I don't have photos of my father's butchering operation, but this photo, reprinted from http://kiscrapbook.knottsislandonline.com/hogbutchering.html, is very close to how hog butchering day looked
The Andes Mountains are the cordillera that runs north to south down the spine of the western South American continent. The great Liberator Simon Bolivar famously said, as he crossed the snowy peaks on a white horse, “If God is against me, then I will defy God.”
In Venezuela, which extends far south and west from the tropical coast, over to the western peaks of the Andes and down into the rain forest, my father entered into partnership with a man who owned a large tract of land in Merida near the border of Colombia with many trees that he used as a lumber forest. We went to live with this wealthy Jewish man and his hefty wife, who did not have any children, didn’t want any, and didn’t like other people’s children, either (which I sensed immediately). I remember their typical big mountain home with corrals, servants quarters in back, and a large garden with pomegranate trees heavy with this new-to-me, exotic fruit that was bigger than an orange and filled with juicy red seeds. I could not resist stealing a few and eating them eagerly, the sweet and sour flavor I can still vividly recall. The lady of the house, of course, complained to my mother that I took her pomegranates, and I was punished—an important lesson after my first incident of intentional theft.

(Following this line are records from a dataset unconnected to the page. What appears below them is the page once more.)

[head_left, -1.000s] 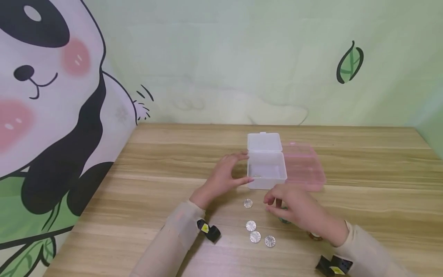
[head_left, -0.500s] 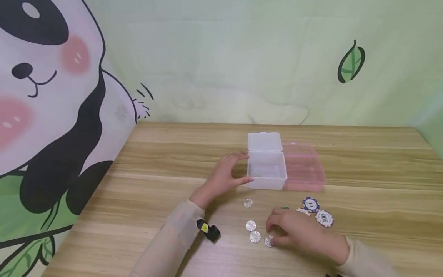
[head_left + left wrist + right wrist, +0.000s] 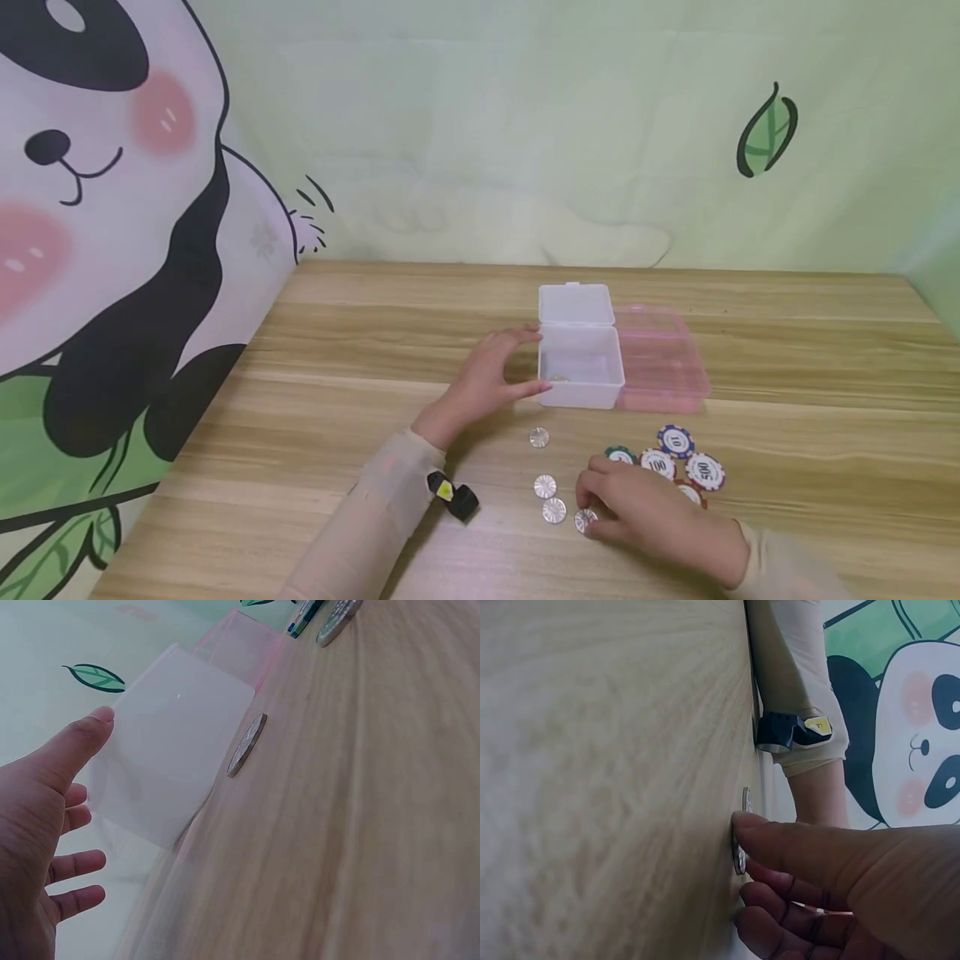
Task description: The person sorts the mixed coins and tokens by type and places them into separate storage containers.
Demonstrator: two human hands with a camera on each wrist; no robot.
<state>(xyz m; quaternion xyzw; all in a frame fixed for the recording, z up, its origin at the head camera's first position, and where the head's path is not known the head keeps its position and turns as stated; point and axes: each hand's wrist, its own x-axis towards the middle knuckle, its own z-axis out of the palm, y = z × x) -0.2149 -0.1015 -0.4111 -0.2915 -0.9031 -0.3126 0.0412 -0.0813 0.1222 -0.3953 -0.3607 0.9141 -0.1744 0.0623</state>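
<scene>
In the head view a small white plastic box [image 3: 581, 397] stands with its lid raised, a little gold-coloured thing [image 3: 558, 379] inside. My left hand [image 3: 483, 375] rests at the box's left side, thumb at the front rim and fingertips near the back corner, fingers spread. Nearer the front, my right hand [image 3: 652, 517] pinches a silver coin [image 3: 585, 522] at the table between thumb and fingers; the right wrist view shows the thumb [image 3: 754, 829] against the coin's edge. Other silver coins lie to its left: a coin [image 3: 539, 437] before the box and two close together [image 3: 553, 510].
A translucent pink box [image 3: 666, 371] stands against the white box's right side. Several poker chips [image 3: 705, 472] lie behind and right of my right hand, partly covered by it. A patterned wall cloth [image 3: 480, 150] closes off the back of the wooden table [image 3: 825, 400].
My right hand has moved toward the front, from near the box down to the rightmost silver coin, uncovering the poker chips. The left hand has stayed at the box.
</scene>
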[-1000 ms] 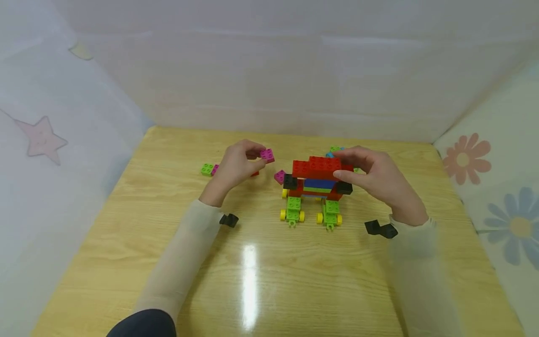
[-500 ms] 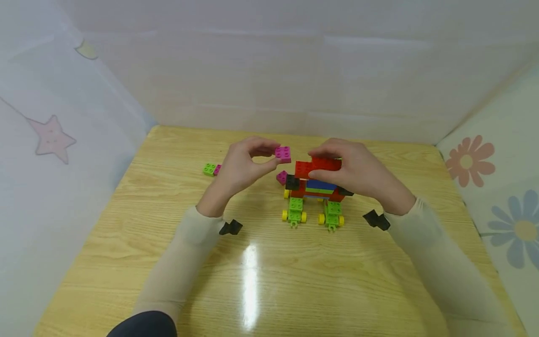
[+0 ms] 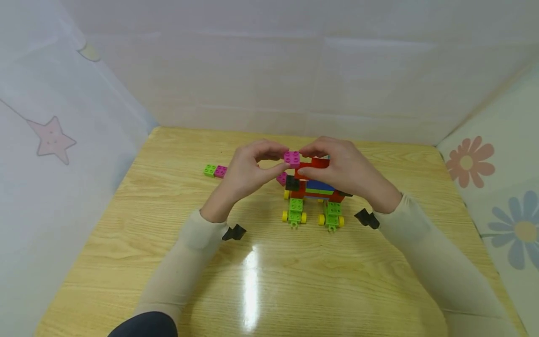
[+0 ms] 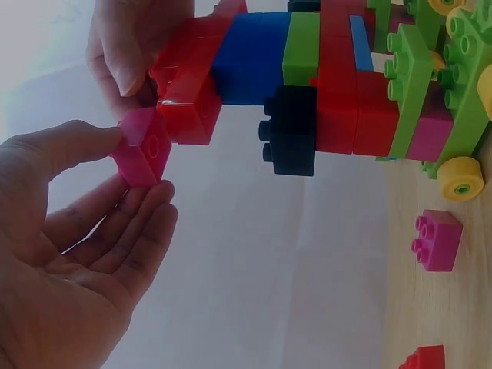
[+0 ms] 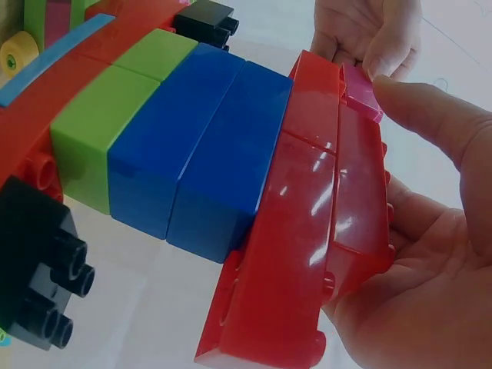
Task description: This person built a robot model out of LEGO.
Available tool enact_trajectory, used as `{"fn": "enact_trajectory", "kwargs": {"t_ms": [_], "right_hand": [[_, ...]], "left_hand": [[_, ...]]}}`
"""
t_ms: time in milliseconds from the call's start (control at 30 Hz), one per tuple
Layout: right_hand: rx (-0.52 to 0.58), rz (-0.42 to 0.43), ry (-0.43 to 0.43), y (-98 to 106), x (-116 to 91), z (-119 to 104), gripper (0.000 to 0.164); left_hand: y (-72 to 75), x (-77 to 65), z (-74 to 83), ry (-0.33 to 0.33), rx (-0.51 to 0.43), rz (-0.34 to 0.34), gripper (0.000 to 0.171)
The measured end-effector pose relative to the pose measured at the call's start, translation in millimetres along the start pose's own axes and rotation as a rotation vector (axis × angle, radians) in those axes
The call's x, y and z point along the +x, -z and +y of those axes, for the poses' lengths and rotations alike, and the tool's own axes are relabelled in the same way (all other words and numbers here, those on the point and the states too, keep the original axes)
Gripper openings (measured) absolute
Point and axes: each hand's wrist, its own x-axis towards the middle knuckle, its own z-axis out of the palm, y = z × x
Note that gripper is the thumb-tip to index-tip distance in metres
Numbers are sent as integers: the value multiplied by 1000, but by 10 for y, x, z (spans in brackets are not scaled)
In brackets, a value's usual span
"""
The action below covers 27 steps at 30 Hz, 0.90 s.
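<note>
A wheeled toy-brick build [image 3: 318, 186] stands upright, with red bricks [image 5: 307, 207] along its top over blue and green ones. My left hand [image 3: 252, 171] pinches a magenta brick [image 4: 142, 146] between thumb and fingers, at the left end of the red top row. My right hand [image 3: 343, 166] reaches over the red bricks from the right, thumb on the near side and fingers behind. In the right wrist view its thumb tip overlaps the magenta brick, and part of its fingers is hidden behind the red row.
On the wooden table [image 3: 269, 281], another magenta brick [image 4: 440, 241] lies left of the build. Further left are a green brick [image 3: 209, 170] and a magenta one [image 3: 221, 172]. Black bricks [image 4: 294, 131] stick out from the build's sides. A pale cloth wall stands behind.
My left hand has carried the magenta brick rightward to the red top row. My right hand has moved left along that row, closer to the left hand. The build stays in place.
</note>
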Motion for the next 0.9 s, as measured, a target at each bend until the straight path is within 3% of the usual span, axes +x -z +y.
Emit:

The windows in typical Andes houses did not touch the floor from the inside, but were at knee height, while the outside of the window was from the floor almost to the roof. Late in the afternoon and on into the evening after dinner you could see the young women of the town sitting in their windows watching the world go by. The young local men would go walking around the block to admire and serenade the local beauty he loved as she sat in her window gazing down at him. How wonderful this beautiful, courtly custom was to me, how romantic. The front of our house had big wooden doors like the mansion in Caracas, but the local population was a mix of Indians, whites, blacks, and those of mixed race who were then called “mulattos” and mestizos, and there were also a number of albinos. Life in the Andes was a very different world from the big city.
I had not yet been to school, so my parents enrolled me in the local Catholic school run by French nuns; it was not proper Orthodox upbringing, but after all it was Christian. Then, after a few weeks, my older sister Galina was called to the school and told I was using bad words and was being sent home. I do not recall what the bad words were and I certainly didn’t understand what they meant, perhaps curses I heard from the workers in the sawmill and the slaughterhouse, but I suspect the real reason I was expelled was that we were unable to pay for my schooling– we had no money and no home of our own yet.

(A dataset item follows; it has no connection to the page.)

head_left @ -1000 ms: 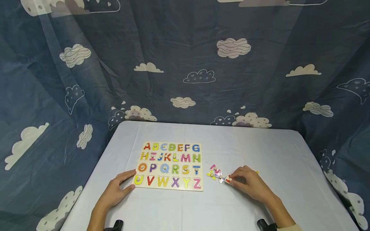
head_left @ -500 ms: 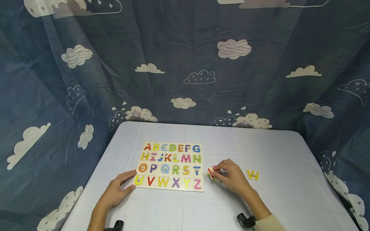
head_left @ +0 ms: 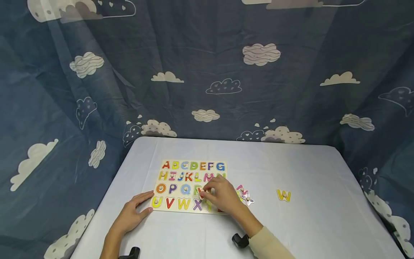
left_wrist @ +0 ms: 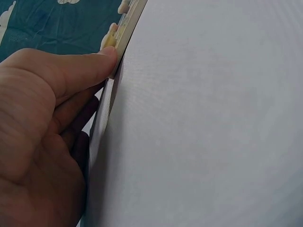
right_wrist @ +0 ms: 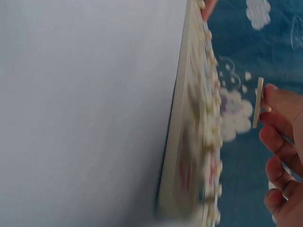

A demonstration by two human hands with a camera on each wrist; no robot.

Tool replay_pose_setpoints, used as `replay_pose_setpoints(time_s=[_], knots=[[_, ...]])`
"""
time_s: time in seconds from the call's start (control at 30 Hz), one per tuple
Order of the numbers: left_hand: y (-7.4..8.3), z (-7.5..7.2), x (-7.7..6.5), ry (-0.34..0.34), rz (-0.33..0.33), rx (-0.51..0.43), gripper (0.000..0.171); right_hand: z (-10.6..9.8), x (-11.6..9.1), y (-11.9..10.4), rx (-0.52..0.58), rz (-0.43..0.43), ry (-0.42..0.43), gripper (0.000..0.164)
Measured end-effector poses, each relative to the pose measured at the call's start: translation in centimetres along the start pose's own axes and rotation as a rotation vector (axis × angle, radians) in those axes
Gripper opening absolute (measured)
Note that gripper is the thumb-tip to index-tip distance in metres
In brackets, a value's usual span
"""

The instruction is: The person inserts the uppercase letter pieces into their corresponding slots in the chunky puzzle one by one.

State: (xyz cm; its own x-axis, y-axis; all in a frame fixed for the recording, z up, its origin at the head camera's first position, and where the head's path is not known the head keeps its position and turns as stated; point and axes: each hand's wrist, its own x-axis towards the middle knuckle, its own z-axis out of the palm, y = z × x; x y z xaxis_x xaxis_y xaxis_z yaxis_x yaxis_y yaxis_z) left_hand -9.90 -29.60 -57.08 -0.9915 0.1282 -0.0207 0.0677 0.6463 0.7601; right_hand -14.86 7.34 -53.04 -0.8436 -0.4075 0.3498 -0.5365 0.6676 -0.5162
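Note:
A wooden alphabet puzzle board [head_left: 176, 196] lies on the white table. At its left edge, my left hand [head_left: 129, 214] rests with extended thumb and index finger touching it; in the left wrist view the thumb [left_wrist: 90, 68] presses the board's side. Over the right part of the board, my right hand [head_left: 223, 194] pinches a red letter piece [head_left: 201, 193], apparently a V, by its knob. The right wrist view shows this piece [right_wrist: 258, 104] edge-on, raised above the board. The hand and forearm hide some letters on the right side.
Just right of the board lie a few loose letter pieces, among them a pink one [head_left: 240, 188] and a pale one [head_left: 248, 199], partly overlapping. A yellow W piece [head_left: 284, 195] lies farther right. A dark cloth with clouds [head_left: 223, 108] hangs behind the table.
My right hand picked up the red letter piece from the loose ones and carried it left over the board, uncovering the yellow W. My left hand has stayed at the board's edge.

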Motion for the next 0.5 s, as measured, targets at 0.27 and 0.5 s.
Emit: replay_pose_setpoints(time_s=[0.27,0.5], knots=[[0.0,0.1,0.1,0.007,0.012,0.005,0.06,4.4,2.4,-3.8,-0.103,-0.15,-0.01,0.021],[-0.3,0.2,0.1,0.013,0.024,0.027,0.059,7.8,3.3,-6.3,-0.145,-0.189,0.003,0.018]])
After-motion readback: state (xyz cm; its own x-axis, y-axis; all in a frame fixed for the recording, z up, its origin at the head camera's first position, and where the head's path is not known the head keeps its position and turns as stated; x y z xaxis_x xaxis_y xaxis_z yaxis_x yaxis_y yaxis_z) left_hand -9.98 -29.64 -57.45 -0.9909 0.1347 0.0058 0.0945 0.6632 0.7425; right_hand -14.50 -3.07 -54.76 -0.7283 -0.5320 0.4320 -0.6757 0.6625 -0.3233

Papa went into business with the landowner; My father’s dream was to start a successful meatpacking operation and slaughterhouse along with a deli (as there was no other similar business at that time in all of Venezuela). He raised the livestock, then butchered it. Although Micha had left in search of his own destiny, Anatoly was still with us for a number of months, helping to build a smokehouse to smoke and age the hanging meat–big hams and links of homemade sausages, particularly kielbasa and salami. Anatoly, Galina, and mother were put to work cutting and grinding the meat, and cutting the fat off the pigs, dicing it up, and mixing it together with the ground meat. They would mix this in big bowls, then clean out the intestines (tripe) and stuff the meat into it. All the various meat products were hung up in the smoke house and then taken to market the next day. All this tiring manual work meant the whole family was exhausted by the end of the day, but even so Mama would be up cleaning the tools, knives, etc. and of course the house until the early morning. Sometimes, at two or three in the morning I would wake up and go find her still slaving away. I would sleepily watch her until she was finished, and then we would lie down together and pray, even just the simple Our Father, happy just to be alive together in our new world. While our magical money tree hadn’t flourished yet, Father’s new business seemed promising and we all hoped we had at least planted the seeds for a successful future.